Il caso di Roberta Ragusa negli ultimi giorni è nuovamente tornato alla ribalta, non solo in vista del processo d’Appello che vedrà il ritorno in aula di Antonio Logli, il marito della donna misteriosamente scomparsa nel gennaio 2012 e condannato in primo grado a 20 anni di reclusione con l’accusa di omicidio e occultamento di cadavere. A scuotere ancora di più gli animi è stata una lettera anonima giunta alla redazione del programma di RaiTre, Chi l’ha visto?, dal contenuto inquietante.
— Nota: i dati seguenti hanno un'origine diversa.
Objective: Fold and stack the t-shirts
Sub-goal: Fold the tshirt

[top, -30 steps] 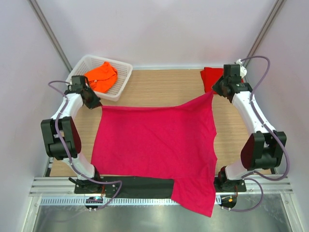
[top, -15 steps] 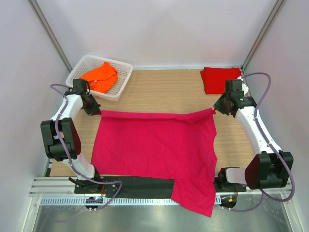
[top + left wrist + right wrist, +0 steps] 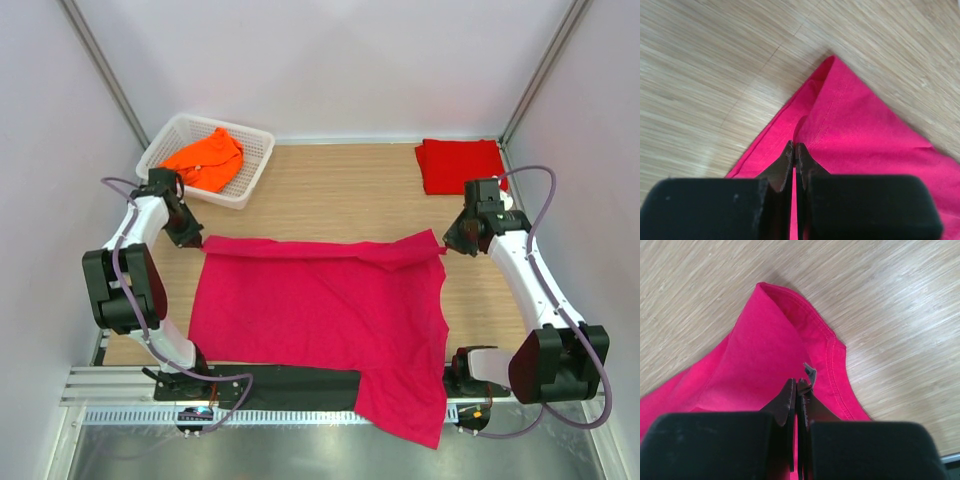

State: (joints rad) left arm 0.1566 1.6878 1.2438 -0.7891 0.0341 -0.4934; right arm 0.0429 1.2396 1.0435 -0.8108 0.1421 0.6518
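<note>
left gripper [image 3: 794, 147] clenched on the far left corner of the magenta-pink t-shirt [image 3: 320, 310], right gripper [image 3: 796, 385] clenched on its far right corner. the shirt lies spread on the wooden table [image 3: 340, 195], near edge hanging over the front. red t-shirt [image 3: 460, 165] lies far right, orange t-shirt [image 3: 205, 158] in the white basket [image 3: 256, 165].

Matt magenta-pink cloth t-shirt [image 3: 320, 300] lies on a pale, finely grained wooden tabletop [image 3: 330, 190]; the white lattice plastic basket [image 3: 257, 163], upper left, looks smooth.
</note>
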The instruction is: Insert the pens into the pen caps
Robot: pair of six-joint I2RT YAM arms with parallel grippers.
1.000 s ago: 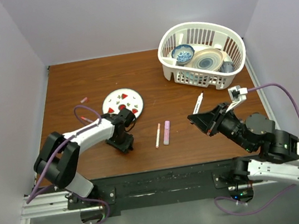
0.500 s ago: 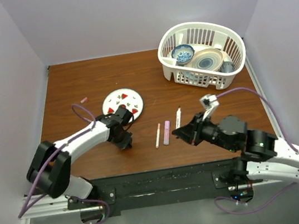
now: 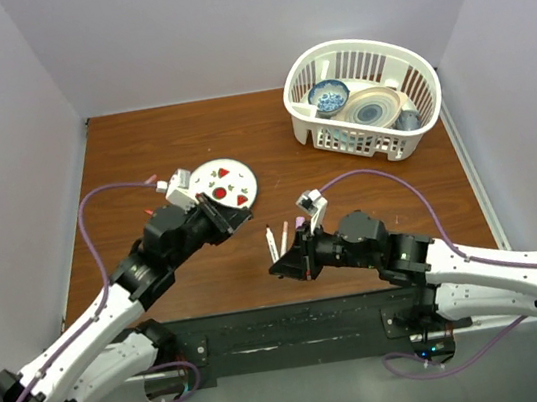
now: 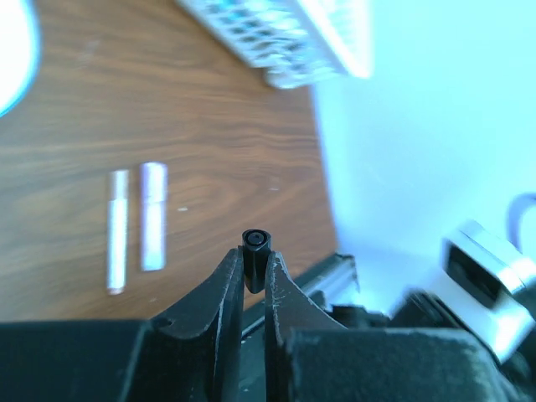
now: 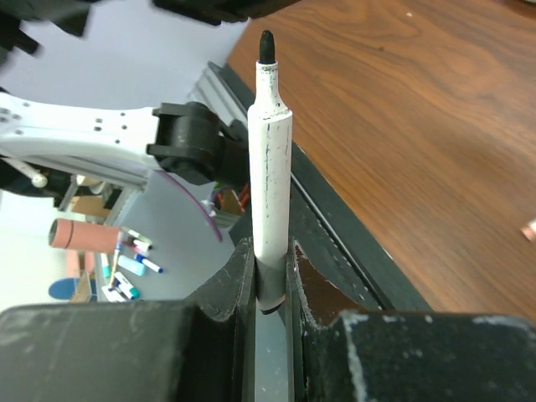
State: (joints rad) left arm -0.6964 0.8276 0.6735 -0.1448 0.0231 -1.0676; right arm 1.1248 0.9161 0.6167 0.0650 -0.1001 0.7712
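Wooden table [image 3: 140, 149]; basket [image 3: 366, 141] of dishes [image 3: 373, 107]

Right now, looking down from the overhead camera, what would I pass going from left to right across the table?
From the left: small pink cap → plate → white pen → basket.

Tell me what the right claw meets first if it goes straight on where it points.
Probably the left claw and the dark cap it grips; the white pen in the right claw aims that way, though depth is unclear.
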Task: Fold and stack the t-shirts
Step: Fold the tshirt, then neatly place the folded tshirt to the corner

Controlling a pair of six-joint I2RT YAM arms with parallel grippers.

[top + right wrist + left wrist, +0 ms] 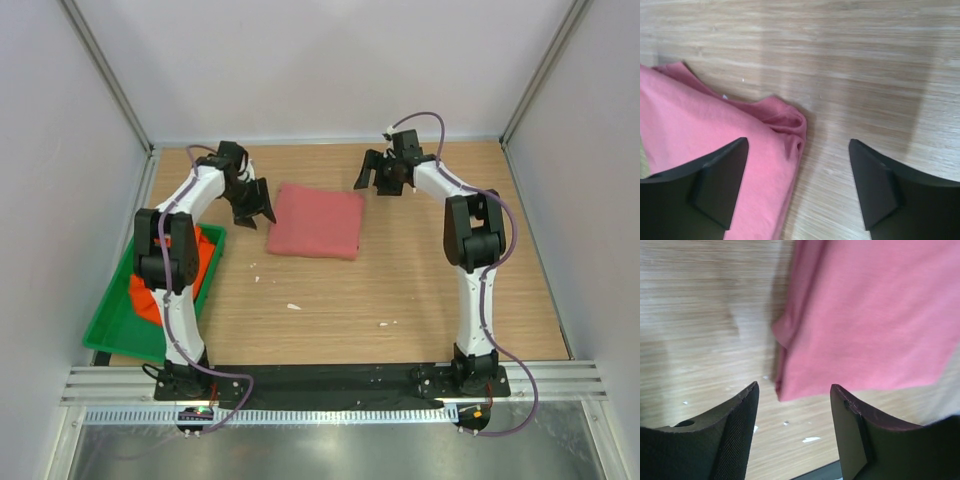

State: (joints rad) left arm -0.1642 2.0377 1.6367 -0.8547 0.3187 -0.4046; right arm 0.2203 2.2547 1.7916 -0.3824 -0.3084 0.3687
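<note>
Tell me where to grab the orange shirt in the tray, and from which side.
Probably pinch the bunched orange shirt near its far end, coming straight down with the left claw: it lies crumpled in the green tray, whose raised walls block a sideways approach.

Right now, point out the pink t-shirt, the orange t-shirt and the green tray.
pink t-shirt (316, 221), top view, middle of the folded cloth.
orange t-shirt (207, 251), top view, its far right part.
green tray (108, 330), top view, bare near-left corner.

The top external camera looks down from high over the six o'clock edge of the table (400, 290), seeing all of it. Both wrist cameras hang close, facing down. All three share the pink t-shirt (315, 222), toward eleven o'clock of the table's middle.
</note>
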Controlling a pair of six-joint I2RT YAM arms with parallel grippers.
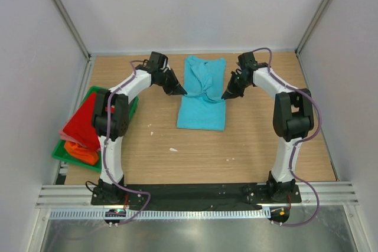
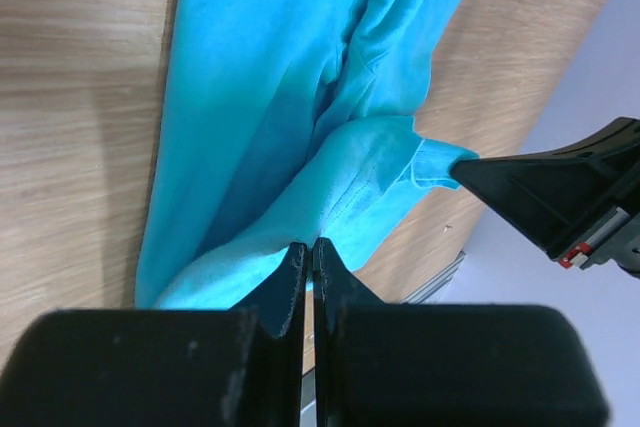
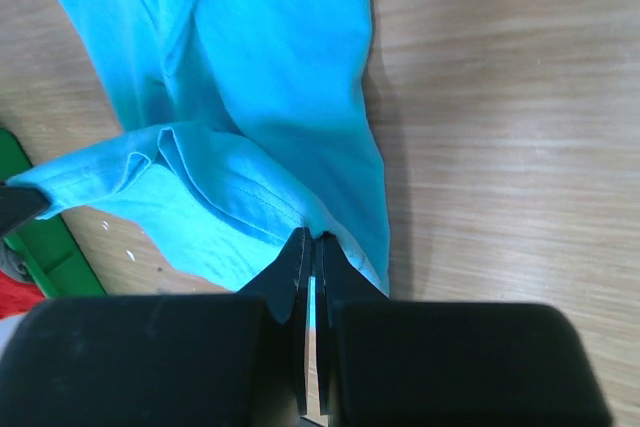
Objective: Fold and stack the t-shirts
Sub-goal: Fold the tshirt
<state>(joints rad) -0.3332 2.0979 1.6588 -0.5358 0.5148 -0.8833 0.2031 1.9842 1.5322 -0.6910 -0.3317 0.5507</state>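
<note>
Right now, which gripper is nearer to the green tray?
Left. The left gripper pinches the edge of the turquoise shirt on the side facing the green tray; the right gripper pinches the opposite edge, across the shirt from the tray.

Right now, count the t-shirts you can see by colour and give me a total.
turquoise t-shirt: 1
red t-shirt: 1
orange t-shirt: 1
Total: 3
</note>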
Un messaggio chiaro, quello lasciato da un misterioso mittente, il quale invitava ad indagare su un uomo suicidatosi a Pisa nel 2016 sotto un treno della linea Pisa-Lucca. Cosa avrebbe a che fare questa morte con il mistero di Roberta Ragusa? E’ lo stesso autore della missiva a spiegarlo: a sua detta, l’uomo suicidatosi due anni fa, all’epoca della scomparsa di Roberta lavorava al cimitero di Pisa ed era un ex tossicodipendente con problemi economici. A collegarlo al giallo della donna sarebbe il ritrovamento da parte dei familiari dell’uomo, dopo la sua morte, di un “lingotto nella cassaforte”. Secondo il mittente anonimo, quel lingotto sarebbe da ritenersi una sorta di ricompensa ricevuta dall’assassino di Roberta Ragusa per disfarsi del cadavere dopo il delitto. Torna così ancora una volta una macabra ipotesi in riferimento al modo in cui sarebbe stato distrutto il corpo della vittima. Come spiega Roberta Ragusa sul settimanale DiPiù, la circostanza non solo non avrebbe trovato alcuna conferma ma il contenuto della lettera non avrebbe fornito ulteriori sviluppi.
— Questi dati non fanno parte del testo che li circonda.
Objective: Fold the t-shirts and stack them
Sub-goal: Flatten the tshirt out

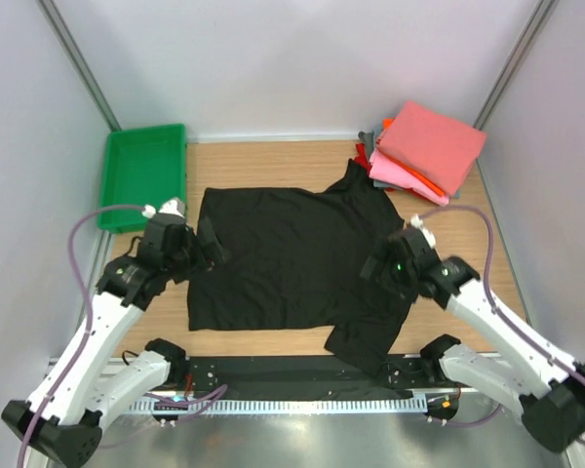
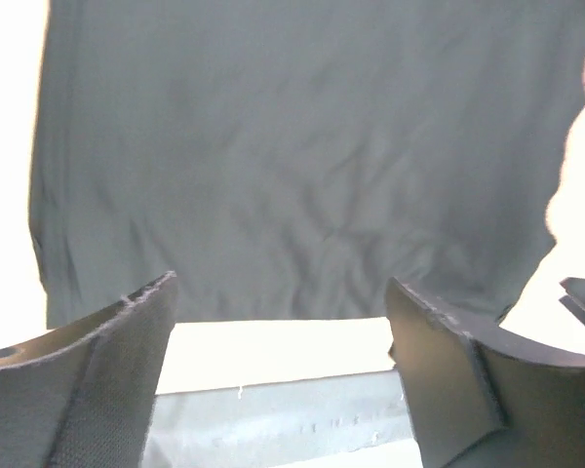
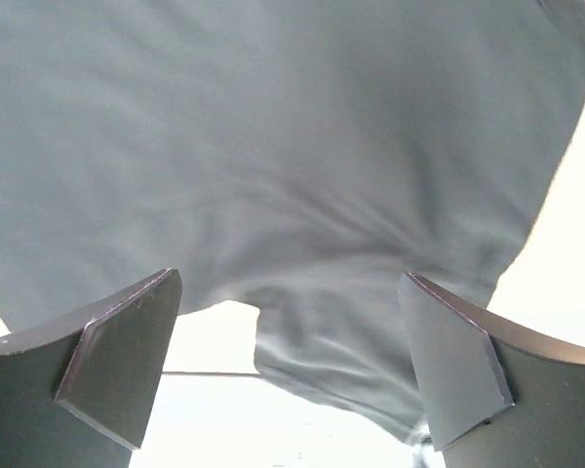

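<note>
The black shirt point(image 1: 292, 258) lies spread flat in the middle of the table point(image 1: 263, 158) and is not yet folded, so the step in hand looks like the start of its fold. Both arms are at it and neither has a hold. The left gripper point(image 1: 212, 244) sits at the shirt's left edge with its jaws wide apart and nothing between them; in its wrist view the cloth edge lies just ahead. The right gripper point(image 1: 378, 265) is over the shirt's right part, likewise spread wide and empty, with a rumpled lip of cloth under it. The shirt's long axis runs left to right across the table. Two sleeves stick out at the right end, one toward the far side and one reaching past the near edge, so I judge that the neck points right and the hem left. The stack point(image 1: 431, 144) of folded shirts, salmon-pink on top, sits in the far right corner, close by the far sleeve; whether they touch I cannot tell. A green tray point(image 1: 143, 174) stands at the far left. Next, each gripper probably needs to drop and pinch a single layer at its edge, so the cloth lifts evenly.
</note>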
ROBERTA RAGUSA: ANTONIO LOGLI TORNA IN AULA

Tornando ad Antonio Logli, tra poco più di un mese l’uomo tornerà di fronte ai giudici, questa volta della Corte d’Assise d’Appello, chiamati a pronunciarsi sulla sentenza a 20 anni del primo grado. In merito alla strategia difensiva dell’uomo, secondo la criminologa Roberta Bruzzone, i suoi legali avrebbero finora continuato a sostenere l’indifendibile. Come sappiamo, la difesa in aula aveva continuato a sostenere la tesi dell’allontanamento volontario, sostenendo che la donna potesse essere in giro per l’Italia, bisognosa di aiuto. Un “quadretto discutibile”, come aggiunge la Bruzzone, che però si andrebbe a scontrare con la presunta fuga della vittima, tale da non consentire in oltre sei anni di poter avere notizie sul suo conto. Possibile che per sei lunghi anni, nonostante il suo volto sia entrato con prepotenza nelle case degli italiani, nessuno abbia più visto Roberta? A tal proposito è l’esperienza della Bruzzone a parlare, spiegando come in casi simili, “soltanto la morte è in grado di cancellare ogni traccia di una donna con il profilo vittimologico di Roberta Ragusa: madre, moglie, donna tradita e delusa, ma soprattutto moglie molto ‘scomoda’ per il marito fedifrago sotto il profilo patrimoniale”, spiega la criminologa. Quale sarà a questo punto la prossima mossa della difesa di Logli?